Старая актриса преспокойно сняла очки и щелкнула выключателем ночника на тумбочке. Единственным источником света сделался Катин прожектор за окном.
— Извольте, молодой человек, не орать на женщину, которая годится вам в бабушки! Разозлился, что я поняла, где ты был? Но я же не настаиваю на слове «свидание», назови иначе… пусть это будет «коллоквиум» — пожалуйста! Смотри только, чтобы девочка у тебя не усохла… Ну что стоишь? Все, проваливай, я хочу спать.
10
На центральной улице одна из витрин представляет собой галерею человеческих портретов, среди них преобладают дети.
Из этого фотоателье вышла Катя. И стоит в ожидании. Накрапывало — и она надвинула капюшон своей оранжевой полупрозрачной куртки. За спиной раздался голос Инки, ее подруги, обращенный к начальнице:
— Эти полчаса, Велта Августовна, я могу и после восемнадцати отработать! Чем плохо-то? А сейчас — надо мне. Ну подруга в беде — можете вы понять?
Не дослушав ответ начальницы, Инка выскочила наружу. Поморщилась, раскрыла зонтик. Она старше Кати существенно — лет на шесть. И похоже, раз в шесть обильнее представлена на ее лице косметика.
— Что ты несешь? В какой я беде? — спросила Катя.
Инка трижды поплевала через левое плечо, поискала глазами дерево, не нашла и трижды постучала по своему темени.

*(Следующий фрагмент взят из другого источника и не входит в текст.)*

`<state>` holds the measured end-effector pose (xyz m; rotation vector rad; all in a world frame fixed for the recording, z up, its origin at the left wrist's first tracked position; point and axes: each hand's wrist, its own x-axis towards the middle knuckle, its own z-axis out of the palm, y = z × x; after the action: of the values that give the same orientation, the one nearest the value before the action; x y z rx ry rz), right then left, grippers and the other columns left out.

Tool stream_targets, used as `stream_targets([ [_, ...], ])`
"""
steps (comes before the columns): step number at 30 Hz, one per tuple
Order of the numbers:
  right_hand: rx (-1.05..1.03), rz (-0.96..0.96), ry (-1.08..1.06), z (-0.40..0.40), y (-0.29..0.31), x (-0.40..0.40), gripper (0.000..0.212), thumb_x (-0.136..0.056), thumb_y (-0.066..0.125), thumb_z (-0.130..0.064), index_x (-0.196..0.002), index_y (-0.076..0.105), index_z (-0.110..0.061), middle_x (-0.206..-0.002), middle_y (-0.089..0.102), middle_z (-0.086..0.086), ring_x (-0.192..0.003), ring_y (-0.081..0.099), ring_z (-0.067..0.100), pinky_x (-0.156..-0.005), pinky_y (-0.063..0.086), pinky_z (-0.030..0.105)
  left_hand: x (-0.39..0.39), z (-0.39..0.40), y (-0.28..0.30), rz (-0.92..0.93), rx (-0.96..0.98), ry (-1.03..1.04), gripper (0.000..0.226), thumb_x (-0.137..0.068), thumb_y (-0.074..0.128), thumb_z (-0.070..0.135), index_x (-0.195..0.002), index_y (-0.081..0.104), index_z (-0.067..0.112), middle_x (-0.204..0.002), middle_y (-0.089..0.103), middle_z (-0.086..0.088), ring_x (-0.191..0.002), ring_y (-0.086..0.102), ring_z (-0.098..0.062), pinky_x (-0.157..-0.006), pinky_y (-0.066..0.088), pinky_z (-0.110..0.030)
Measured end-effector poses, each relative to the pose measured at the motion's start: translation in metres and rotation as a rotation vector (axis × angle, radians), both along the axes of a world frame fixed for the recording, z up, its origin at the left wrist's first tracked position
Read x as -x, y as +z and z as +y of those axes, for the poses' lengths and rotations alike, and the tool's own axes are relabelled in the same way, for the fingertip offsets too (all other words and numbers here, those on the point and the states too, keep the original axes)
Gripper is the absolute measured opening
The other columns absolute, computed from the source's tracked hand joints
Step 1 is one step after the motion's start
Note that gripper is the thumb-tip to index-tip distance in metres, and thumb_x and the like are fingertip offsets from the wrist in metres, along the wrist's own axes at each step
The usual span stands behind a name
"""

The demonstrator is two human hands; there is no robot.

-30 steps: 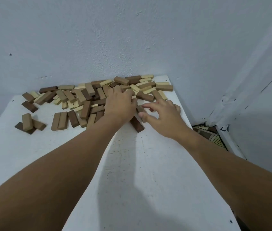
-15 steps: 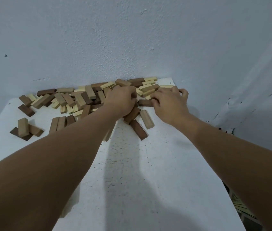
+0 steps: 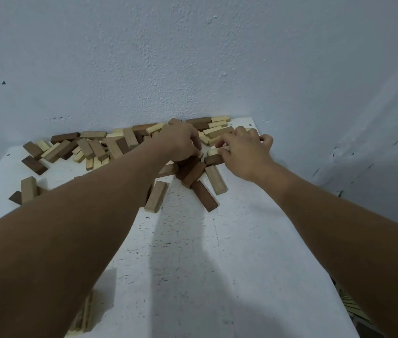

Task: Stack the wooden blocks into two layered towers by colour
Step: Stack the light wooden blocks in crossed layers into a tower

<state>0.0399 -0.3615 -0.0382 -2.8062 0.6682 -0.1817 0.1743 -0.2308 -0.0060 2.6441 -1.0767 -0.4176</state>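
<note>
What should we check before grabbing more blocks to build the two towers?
1. Blocks within reach: ok, the pile lies along the wall.
2. Colours sorted: not ok, dark and light blocks are mixed.
3. Building space: ok, bare table lies nearer the person.
4. Left hand grip: cannot tell, fingers hidden among blocks.
5. Right hand grip: cannot tell, fingertips curl at a dark block.
6. Towers started: not ok, none stands.

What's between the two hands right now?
In the head view, a dark block and pale blocks lie between the left hand and right hand.
</note>
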Motion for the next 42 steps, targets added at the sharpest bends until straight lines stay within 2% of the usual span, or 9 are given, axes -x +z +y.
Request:
stream_targets([
  [2, -0.006, -0.065, 0.014, 0.002, -0.004, 0.002, 0.012, -0.105, 0.046, -0.036, -0.112, 0.055, -0.037, -0.13, 0.055, -0.008, -0.128, 0.042, 0.022, -0.104, 0.019, 0.046, 0.0, 0.001, 0.002, 0.004, 0.012, -0.051, 0.014, -0.09, 0.079, 0.031, -0.086, 0.066, 0.034, -0.113, 0.057, 0.003, -0.108, 0.058, -0.019, -0.087, 0.054, -0.034],
  [5, 0.033, -0.192, 0.03, 0.008, -0.015, 0.007, 0.005, -0.105, 0.051, -0.033, -0.107, 0.055, -0.036, -0.118, 0.062, -0.016, -0.122, 0.046, 0.018, -0.092, 0.014, 0.038, -0.002, 0.006, -0.004, -0.027, 0.008, -0.114, 0.02, -0.091, 0.076, 0.032, -0.083, 0.058, 0.037, -0.112, 0.058, 0.003, -0.118, 0.051, -0.02, -0.104, 0.045, -0.048],
  [9, 0.031, -0.332, -0.001, 0.013, -0.035, 0.011, 0.018, -0.105, 0.051, -0.036, -0.118, 0.064, -0.039, -0.117, 0.062, -0.018, -0.123, 0.043, 0.015, -0.087, 0.011, 0.034, -0.003, 0.009, -0.013, -0.012, 0.134, -0.079, 0.013, -0.099, 0.067, 0.03, -0.111, 0.062, 0.031, -0.111, 0.057, 0.002, -0.109, 0.053, -0.017, -0.1, 0.042, -0.041],
  [12, 0.059, -0.341, -0.015, 0.01, -0.041, 0.008, 0.022, -0.106, 0.05, -0.036, -0.118, 0.068, -0.04, -0.115, 0.061, -0.014, -0.12, 0.044, 0.016, -0.087, 0.01, 0.032, -0.003, 0.002, -0.009, -0.054, 0.164, -0.109, 0.029, -0.107, 0.051, 0.023, -0.136, 0.058, 0.024, -0.121, 0.054, -0.013, -0.11, 0.057, -0.03, -0.093, 0.047, -0.038],
  [17, -0.012, -0.384, -0.063, 0.007, -0.042, 0.009, 0.023, -0.107, 0.049, -0.038, -0.116, 0.07, -0.04, -0.115, 0.062, -0.016, -0.121, 0.046, 0.014, -0.093, 0.015, 0.036, 0.01, -0.012, -0.002, -0.104, -0.118, -0.112, 0.048, -0.109, 0.04, 0.024, -0.156, 0.037, 0.021, -0.149, 0.039, -0.023, -0.129, 0.048, -0.039, -0.107, 0.043, -0.043],
  [24, -0.007, -0.382, -0.054, 0.007, -0.044, 0.009, 0.021, -0.106, 0.052, -0.037, -0.112, 0.072, -0.034, -0.115, 0.064, -0.011, -0.119, 0.048, 0.019, -0.098, 0.019, 0.04, 0.008, -0.013, -0.017, -0.24, -0.095, -0.096, 0.033, -0.106, 0.05, 0.021, -0.138, 0.053, 0.012, -0.136, 0.044, -0.023, -0.104, 0.061, -0.036, -0.089, 0.053, -0.045],
  [29, 0.001, -0.396, -0.047, 0.007, -0.046, 0.01, 0.021, -0.106, 0.052, -0.037, -0.111, 0.072, -0.034, -0.113, 0.064, -0.011, -0.119, 0.047, 0.018, -0.096, 0.019, 0.039, 0.006, -0.013, -0.014, -0.21, -0.066, -0.109, 0.038, -0.108, 0.05, 0.021, -0.144, 0.046, 0.013, -0.139, 0.038, -0.023, -0.112, 0.056, -0.038, -0.091, 0.048, -0.041],
  [35, -0.033, -0.397, -0.048, 0.005, -0.045, 0.009, 0.022, -0.106, 0.051, -0.037, -0.111, 0.072, -0.035, -0.114, 0.064, -0.013, -0.118, 0.048, 0.017, -0.094, 0.016, 0.036, 0.002, -0.009, -0.013, -0.181, -0.019, -0.132, 0.03, -0.109, 0.051, 0.026, -0.137, 0.05, 0.016, -0.129, 0.041, -0.017, -0.115, 0.049, -0.033, -0.086, 0.04, -0.033],
  [42, -0.049, -0.502, -0.086, 0.008, -0.041, 0.012, 0.022, -0.106, 0.051, -0.034, -0.111, 0.072, -0.032, -0.113, 0.067, -0.01, -0.113, 0.051, 0.019, -0.095, 0.021, 0.038, 0.024, 0.012, 0.004, -0.213, 0.138, 0.008, 0.027, -0.108, 0.051, 0.023, -0.131, 0.051, 0.007, -0.128, 0.042, -0.019, -0.092, 0.057, -0.029, -0.082, 0.051, -0.039],
])
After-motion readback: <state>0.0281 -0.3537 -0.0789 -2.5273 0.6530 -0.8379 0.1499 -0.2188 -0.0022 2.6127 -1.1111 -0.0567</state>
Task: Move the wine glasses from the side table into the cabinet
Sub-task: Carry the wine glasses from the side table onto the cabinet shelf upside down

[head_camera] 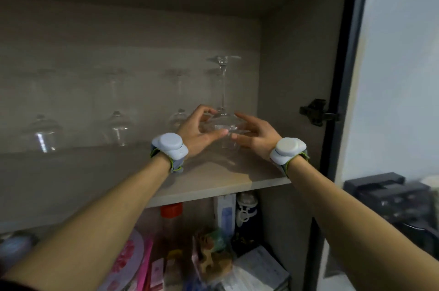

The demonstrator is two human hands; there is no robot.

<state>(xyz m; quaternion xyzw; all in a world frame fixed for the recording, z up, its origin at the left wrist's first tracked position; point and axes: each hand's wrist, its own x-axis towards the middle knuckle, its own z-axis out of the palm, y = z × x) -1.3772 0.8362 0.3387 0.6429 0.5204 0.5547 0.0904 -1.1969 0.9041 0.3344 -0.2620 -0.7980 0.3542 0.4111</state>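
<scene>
Clear inverted stemmed wine glass (222, 124) on pale wooden cabinet shelf (213, 186); left hand (202, 131), right hand (257, 135) cupped loosely beside bowl, fingers spread, contact unclear; three further glasses (117, 129) apparently shelved; side table unseen.

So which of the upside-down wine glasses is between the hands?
The rightmost wine glass, nearest the shelf's front edge; the left hand and right hand flank its bowl.

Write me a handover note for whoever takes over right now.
Left hand and right hand: fingers spread either side of the bowl of an upside-down wine glass on the cabinet shelf; whether they touch it is unclear.
Done: that glass stands on its rim, with three more glasses upside down along the back to its left.
Left: draw the hands away. The side table is out of view, so check it for remaining glasses.
</scene>
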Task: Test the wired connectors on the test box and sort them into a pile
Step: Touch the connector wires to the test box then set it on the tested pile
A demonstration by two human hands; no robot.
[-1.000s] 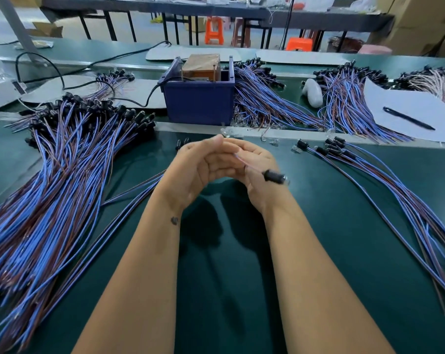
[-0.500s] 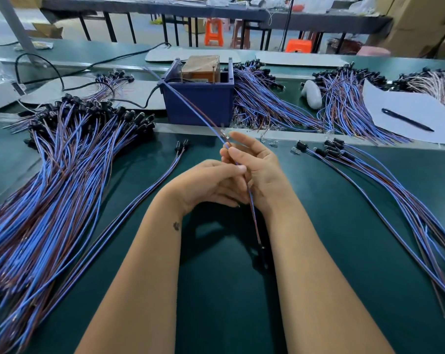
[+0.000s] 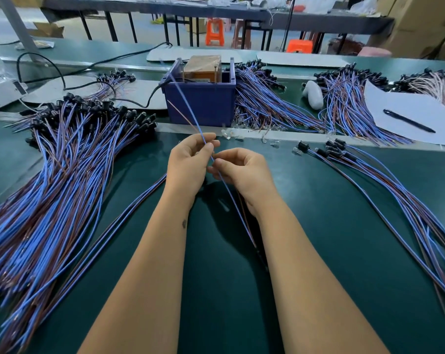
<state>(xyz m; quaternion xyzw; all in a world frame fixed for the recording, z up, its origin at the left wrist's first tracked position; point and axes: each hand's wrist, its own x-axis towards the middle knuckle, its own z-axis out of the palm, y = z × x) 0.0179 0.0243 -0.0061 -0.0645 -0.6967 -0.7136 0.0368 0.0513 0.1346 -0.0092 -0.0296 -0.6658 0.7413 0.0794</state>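
Observation:
Both hands hold one wired connector [image 3: 188, 108] over the green mat. My left hand [image 3: 188, 164] pinches its blue and brown wires near the free ends, which point up toward the test box [image 3: 201, 98], a blue bin with a brown unit inside. My right hand [image 3: 242, 172] pinches the same wires just below; they run down past my right wrist, where the black connector end is hard to make out. A big pile of wired connectors [image 3: 53, 190] lies at the left. A smaller pile [image 3: 384, 190] fans out at the right.
More wire bundles [image 3: 267, 106] lie behind the metal strip beside the box. A white sheet with a black pen [image 3: 407, 121] is at the back right. Black cables [image 3: 63, 80] run at the back left. Two loose wires [image 3: 129, 215] lie beside my left forearm.
The wire swung from lying across my right hand to standing upright. Both hands moved up toward the box, with the left hand now above the right and the wire ends spread apart.

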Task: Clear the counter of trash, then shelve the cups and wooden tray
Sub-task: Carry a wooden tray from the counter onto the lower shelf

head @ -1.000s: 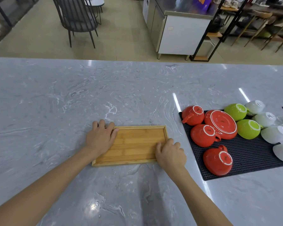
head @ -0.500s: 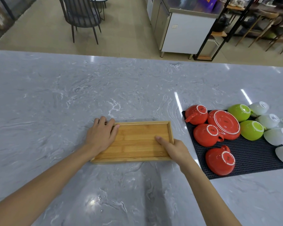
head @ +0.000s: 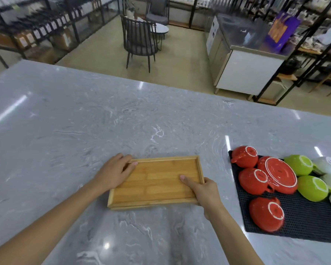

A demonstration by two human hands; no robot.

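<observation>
A: Left grip (head: 113,174): fingers curled over the tray (head: 157,181) at its left short rim, tips just inside. Right grip (head: 204,194): closed on the right near corner, thumb flat on the tray floor, other fingers hidden below the edge.

B: Why both ends?

A: Probably to lift level, ready for shelving. Whether already off the tabletop (head: 84,121), cannot tell.

B: Tray itself?

A: Shallow rectangle of pale bamboo strips, low raised rim all round, nothing in it. Smooth and rigid, likely light.

B: And further out?

A: Grey marbled stone, glossy, streaked with lamp glare; no trash visible, so likely that step done. To the right, well apart from the tray, a black dimpled mat (head: 304,224) with cups upside down, presumably draining: red cups (head: 266,215), a red saucer (head: 280,174) leaning among them, green cups (head: 311,188), white cups (head: 326,164) at the picture's edge. Glazed ceramic, rounded, bare foot rings up.

B: Shelves?

A: Black metal racks across the room, blurred.
</observation>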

— «В беде», — объяснила она, — это звучит, а все остальные причины на Велту не действуют. В Майори австрийские сапоги давали — так и то с истерикой отпустила. Куда мы идем-то?
— Разговаривать.
В «стекляшке», торгующей мороженым и соками, они поприветствовали знакомую продавщицу через голову очереди, получили неформальную улыбку в ответ и почти мгновенно — подносик с двумя пломбирами, нескупо политыми вареньем.
— Девушки стояли, — объяснено было очереди.
— Это когда же?! — вознегодовал один пожилой гражданин. — Я уже двадцать минут…
— Стояли, стояли, — успокоила его Катя, передавая Инке поднос, а продавщице — трешницу. Наклонилась к этому дяде, пояснила: — Легче относиться надо… в ваши годы. Вчера один вот так же завелся — и пожалуйста: инсульт. Не отходя от кассы.